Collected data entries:
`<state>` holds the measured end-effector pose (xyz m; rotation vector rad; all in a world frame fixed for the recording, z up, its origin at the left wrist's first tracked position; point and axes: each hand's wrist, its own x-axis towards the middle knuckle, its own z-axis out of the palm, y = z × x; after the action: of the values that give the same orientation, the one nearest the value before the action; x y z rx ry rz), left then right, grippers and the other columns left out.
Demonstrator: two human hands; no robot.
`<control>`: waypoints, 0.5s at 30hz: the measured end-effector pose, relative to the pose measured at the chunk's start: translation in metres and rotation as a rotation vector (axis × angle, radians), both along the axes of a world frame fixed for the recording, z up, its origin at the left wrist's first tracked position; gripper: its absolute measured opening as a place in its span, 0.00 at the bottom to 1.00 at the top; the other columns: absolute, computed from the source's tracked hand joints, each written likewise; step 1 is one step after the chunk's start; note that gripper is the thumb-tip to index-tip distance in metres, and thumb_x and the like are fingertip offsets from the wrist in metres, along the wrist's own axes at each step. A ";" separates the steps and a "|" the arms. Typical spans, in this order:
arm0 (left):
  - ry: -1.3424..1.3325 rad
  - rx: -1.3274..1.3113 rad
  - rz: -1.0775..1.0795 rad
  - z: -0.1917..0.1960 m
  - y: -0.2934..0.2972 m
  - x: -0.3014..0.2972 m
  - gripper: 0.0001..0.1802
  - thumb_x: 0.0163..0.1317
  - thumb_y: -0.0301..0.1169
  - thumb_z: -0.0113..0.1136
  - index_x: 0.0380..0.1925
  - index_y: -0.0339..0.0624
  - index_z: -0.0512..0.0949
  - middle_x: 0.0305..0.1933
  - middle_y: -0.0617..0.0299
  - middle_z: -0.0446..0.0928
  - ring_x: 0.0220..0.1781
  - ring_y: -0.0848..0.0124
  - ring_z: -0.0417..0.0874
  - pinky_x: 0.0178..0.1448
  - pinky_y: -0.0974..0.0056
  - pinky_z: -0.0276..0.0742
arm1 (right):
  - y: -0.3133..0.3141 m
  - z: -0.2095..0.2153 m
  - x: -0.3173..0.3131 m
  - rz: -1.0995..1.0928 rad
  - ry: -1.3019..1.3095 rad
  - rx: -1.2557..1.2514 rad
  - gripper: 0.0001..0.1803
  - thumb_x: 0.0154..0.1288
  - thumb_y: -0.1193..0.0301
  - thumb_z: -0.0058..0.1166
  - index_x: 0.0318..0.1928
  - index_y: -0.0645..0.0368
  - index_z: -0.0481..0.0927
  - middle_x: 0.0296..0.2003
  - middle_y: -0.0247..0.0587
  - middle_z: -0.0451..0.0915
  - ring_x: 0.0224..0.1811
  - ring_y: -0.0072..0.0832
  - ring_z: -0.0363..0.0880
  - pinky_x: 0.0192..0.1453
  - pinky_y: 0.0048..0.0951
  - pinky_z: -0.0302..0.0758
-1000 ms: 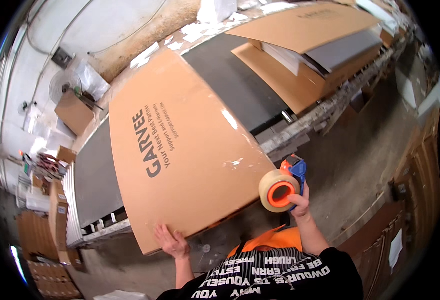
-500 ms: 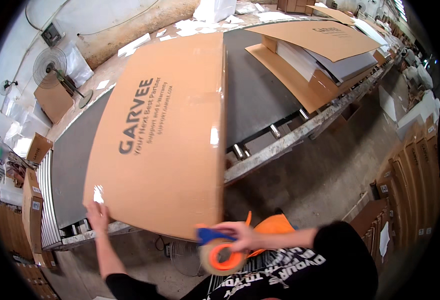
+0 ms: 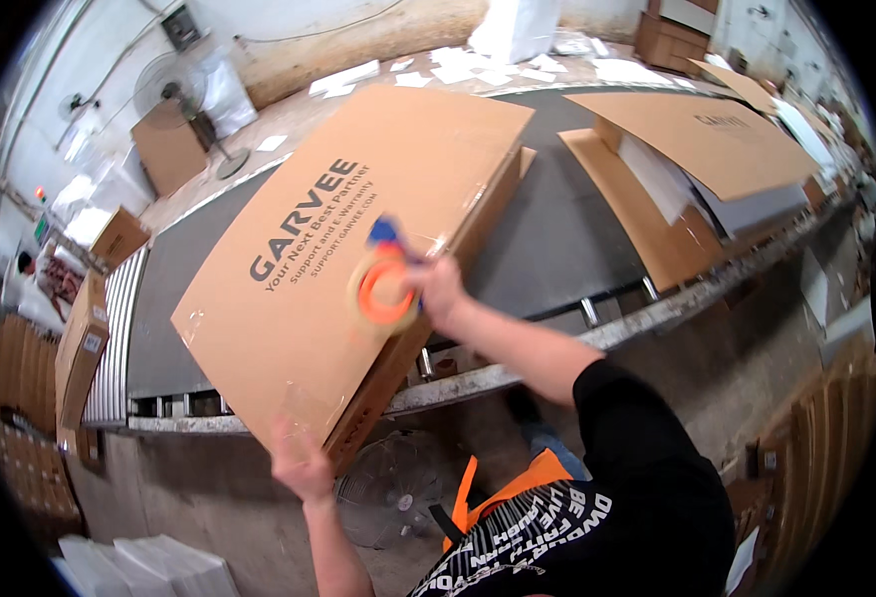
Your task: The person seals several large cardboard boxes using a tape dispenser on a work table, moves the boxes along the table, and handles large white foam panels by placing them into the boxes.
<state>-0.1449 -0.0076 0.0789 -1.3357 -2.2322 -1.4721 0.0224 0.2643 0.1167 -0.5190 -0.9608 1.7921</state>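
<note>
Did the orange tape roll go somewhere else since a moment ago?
Yes. The orange tape roll in the right hand has gone up from below the conveyor edge onto the top of the big cardboard box.

Tape dispenser [image 3: 386, 284] motion-blurred, left hand [image 3: 301, 466] fingers hidden — behind box [image 3: 348, 249] corner
</note>
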 end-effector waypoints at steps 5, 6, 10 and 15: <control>0.177 -0.175 0.090 0.007 0.144 0.064 0.18 0.60 0.33 0.61 0.48 0.35 0.79 0.57 0.45 0.77 0.62 0.45 0.75 0.64 0.49 0.71 | 0.247 0.023 0.031 -0.264 -0.687 0.163 0.25 0.46 0.69 0.60 0.47 0.69 0.80 0.36 0.38 0.80 0.38 0.26 0.78 0.47 0.27 0.75; 0.180 -0.185 0.134 -0.008 0.159 0.063 0.18 0.60 0.33 0.61 0.48 0.35 0.79 0.57 0.45 0.77 0.62 0.45 0.75 0.64 0.49 0.71 | 0.270 0.020 0.031 -0.220 -0.678 0.172 0.25 0.46 0.69 0.60 0.47 0.69 0.80 0.36 0.38 0.80 0.38 0.26 0.78 0.47 0.27 0.75; 0.546 -0.448 0.364 -0.028 0.194 0.068 0.20 0.64 0.39 0.53 0.50 0.37 0.79 0.57 0.48 0.78 0.60 0.43 0.76 0.65 0.48 0.70 | 0.382 -0.018 0.080 -0.945 -1.198 0.324 0.49 0.42 0.40 0.69 0.56 0.66 0.73 0.51 0.55 0.77 0.55 0.47 0.74 0.65 0.44 0.65; 0.459 -0.442 0.322 -0.018 0.217 0.084 0.21 0.63 0.39 0.52 0.51 0.39 0.79 0.56 0.53 0.79 0.60 0.44 0.77 0.66 0.46 0.68 | 0.500 -0.071 0.186 -0.537 -0.429 -0.218 0.36 0.48 0.68 0.75 0.55 0.73 0.74 0.49 0.46 0.80 0.46 0.35 0.81 0.50 0.35 0.80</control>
<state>-0.0605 0.2096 0.0606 -1.1816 -2.3702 -0.5176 0.2079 0.7639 0.0461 -1.2136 -0.8050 1.3209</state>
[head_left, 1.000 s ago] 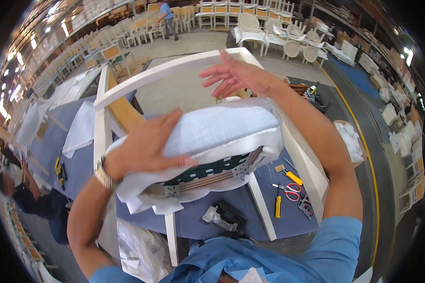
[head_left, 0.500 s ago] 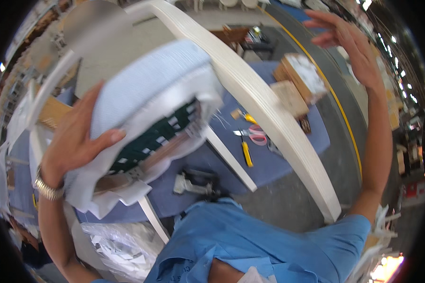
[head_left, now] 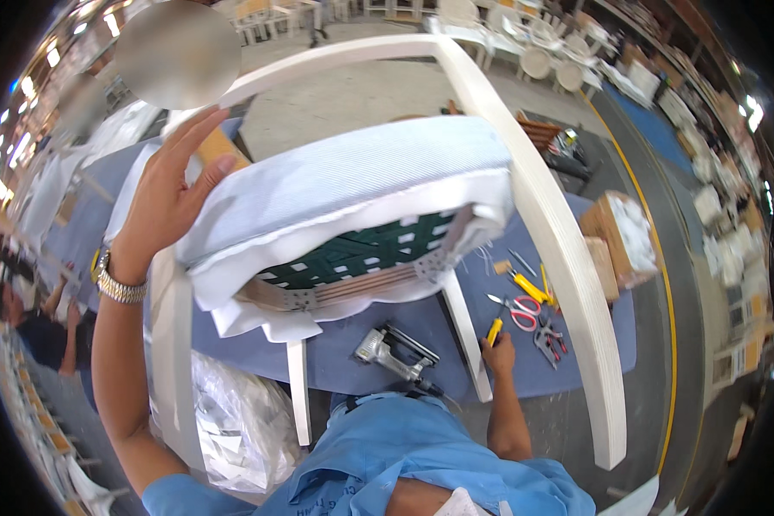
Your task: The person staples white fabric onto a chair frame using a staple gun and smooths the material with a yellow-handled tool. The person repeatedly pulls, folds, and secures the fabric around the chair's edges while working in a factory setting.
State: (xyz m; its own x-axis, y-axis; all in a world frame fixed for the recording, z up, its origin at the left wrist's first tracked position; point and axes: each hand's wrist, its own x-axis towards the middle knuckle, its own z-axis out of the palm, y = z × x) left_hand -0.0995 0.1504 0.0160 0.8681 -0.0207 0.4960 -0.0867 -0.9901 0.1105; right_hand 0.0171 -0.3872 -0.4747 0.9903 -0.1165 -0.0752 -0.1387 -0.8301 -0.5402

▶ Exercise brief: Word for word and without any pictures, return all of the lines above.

▶ Response area:
`<state>` holds the measured end-effector pose (xyz m; rotation vector rad; all in a world frame fixed for the recording, z up, its origin at the left wrist's first tracked position; point and axes: each hand's wrist, its own x-axis towards the middle knuckle, its own z-axis out of the palm, y = z × x; after the action: of the values that give the same orientation, the one nearest the value before the action; x y z rx ry rz), left then right, grippers and the other columns left out.
Demonstrator: two human hands; no robot.
`<control>`: waypoints, 0.5s at 30hz: the measured end-effector pose, relative to the pose measured at the chunk's start: translation in metres and rotation as a rotation vector (axis × angle, radians), both along the axes of a world frame fixed for the recording, z up, its origin at the left wrist's first tracked position; gripper: its absolute measured opening as a place in its span, 0.00 at the bottom to 1.00 at the top; the other columns: absolute, computed from the source's tracked hand joints, each written likewise; step 1 is one step after the chunk's start; note that gripper is the thumb-tip to index-tip distance in metres, and thumb_x and the like are fingertip offsets from the wrist in metres, along the wrist's own axes at each step. A ";" separates the steps and a "|" the arms. Typical spans, in this order:
arm0 (left):
  - ry: -1.3424..1.3325 rad
  - rx: -1.3274..1.3113 rad
  - rz: -1.0775..1.0795 rad
  - z: -0.1917..0.1960 m
  - y: -0.2934..0.2972 m
  - x: -0.3014..0.2972 m
  - gripper: 0.0001..0.1802
  - thumb_x: 0.0163..0.1317
  - thumb_y: -0.0301..0.1169
  - thumb_z: -0.0113..0.1136
  - index_x: 0.0380..0.1925
  - index_y: -0.0339..0.0624
  - index_z: -0.0512..0.0949
  - middle_x: 0.0305..0.1933
  - middle_y: -0.0617..0.0299
  - middle_z: -0.0446..0.0928
  - ring_x: 0.0220..0.1781
  - ring_y: -0.0848..0.0124
  - ring_z: -0.0417..0.0874
  - pinky_x: 0.0178..0.1448
  - pinky_y: -0.0974..0.0056
  - pinky_z: -0.0276..0.0742
arm1 (right):
  - y: -0.3133..0.3141 m
  - z: -0.2095..0.2153 m
  - x: -0.3173..0.3131 m
  - rz: -1.0995..1.0928 rad
  - ry: -1.3019..1.3095 rad
  - rx: -1.2557..1.2514 rad
  - gripper: 0.0001..0.1803
  - thumb_x: 0.0154..0.1288
  - thumb_y: -0.1193..0.0301
  - thumb_z: -0.0058..0.1166
  - index_x: 0.0318..0.1928
  - index_y: -0.0645..0.0368
  - index_z: -0.0481..0.0927
  - middle_x: 0.0296..0.2003
  - middle_y: -0.0247..0.0587
  - middle_z: -0.0451..0.0915
  - ring_x: 0.0224..0.1811
  - ring_y: -0.0072..0.0832
  - ring_z: -0.0363..0.0880
  - pinky_x: 0.0192..0.1453
  - pinky_y: 0.0048..0.0951
  - pinky_z: -0.0302..0.0758
-1000 ms: 
-500 ms: 
+0 ms: 
Your task: The person seals several large cardboard boxes using a tape dispenser on a work table, moves the boxes along the table, and handles large white foam panels by placing them into the boxes.
<state>-0.1449 -0.0076 0.0789 -1.3357 -2.2322 -1.4721 0.0224 0.2643 0.1167 -0.5190 -0.9608 1.7921</state>
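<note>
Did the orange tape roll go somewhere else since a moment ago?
Yes. The orange tape roll in the right hand has gone up from below the conveyor edge onto the top of the big cardboard box.

Tape dispenser [image 3: 386, 284] motion-blurred, left hand [image 3: 301, 466] fingers hidden — behind box [image 3: 348, 249] corner
</note>
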 end-effector waypoints at steps 5, 6, 10 and 15: <control>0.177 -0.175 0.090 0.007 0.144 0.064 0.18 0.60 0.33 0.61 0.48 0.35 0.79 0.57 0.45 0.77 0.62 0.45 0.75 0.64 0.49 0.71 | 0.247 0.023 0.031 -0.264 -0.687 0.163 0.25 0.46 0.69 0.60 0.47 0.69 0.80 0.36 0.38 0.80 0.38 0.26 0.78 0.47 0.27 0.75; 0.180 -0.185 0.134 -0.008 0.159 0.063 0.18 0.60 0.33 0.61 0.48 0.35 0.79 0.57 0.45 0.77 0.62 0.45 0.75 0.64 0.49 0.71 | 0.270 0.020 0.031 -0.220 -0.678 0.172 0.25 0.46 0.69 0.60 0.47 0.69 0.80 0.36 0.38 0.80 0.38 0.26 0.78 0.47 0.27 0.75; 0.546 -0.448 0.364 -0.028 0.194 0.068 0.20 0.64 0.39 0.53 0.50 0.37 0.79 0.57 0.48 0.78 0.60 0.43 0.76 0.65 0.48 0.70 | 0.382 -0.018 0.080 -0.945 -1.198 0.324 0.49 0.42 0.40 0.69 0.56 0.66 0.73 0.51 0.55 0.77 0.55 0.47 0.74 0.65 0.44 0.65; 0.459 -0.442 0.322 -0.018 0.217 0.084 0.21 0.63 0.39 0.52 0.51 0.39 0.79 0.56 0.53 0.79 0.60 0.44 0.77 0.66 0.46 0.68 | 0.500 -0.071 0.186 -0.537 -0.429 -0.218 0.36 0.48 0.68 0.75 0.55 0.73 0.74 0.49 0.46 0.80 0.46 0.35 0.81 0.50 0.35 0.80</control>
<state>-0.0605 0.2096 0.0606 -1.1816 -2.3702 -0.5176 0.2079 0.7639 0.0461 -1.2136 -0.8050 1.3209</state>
[head_left, 1.000 s ago] 
[head_left, 0.500 s ago] 
[head_left, now] 
Your task: The person staples white fabric onto a chair frame using a staple gun and smooths the material with a yellow-handled tool. The person repeatedly pulls, folds, and secures the fabric around the chair's edges while working in a factory setting.
State: (xyz m; its own x-axis, y-axis; all in a world frame fixed for the recording, z up, its origin at the left wrist's first tracked position; point and axes: each hand's wrist, its own x-axis towards the middle knuckle, its own z-axis out of the palm, y = z × x) left_hand -0.0995 0.1504 0.0160 0.8681 -0.0207 0.4960 -0.0867 -0.9901 0.1105; right_hand 0.0171 -0.3872 -0.4747 0.9903 -0.1165 -0.0752 -0.1387 -0.8301 -0.5402

The required output is complete.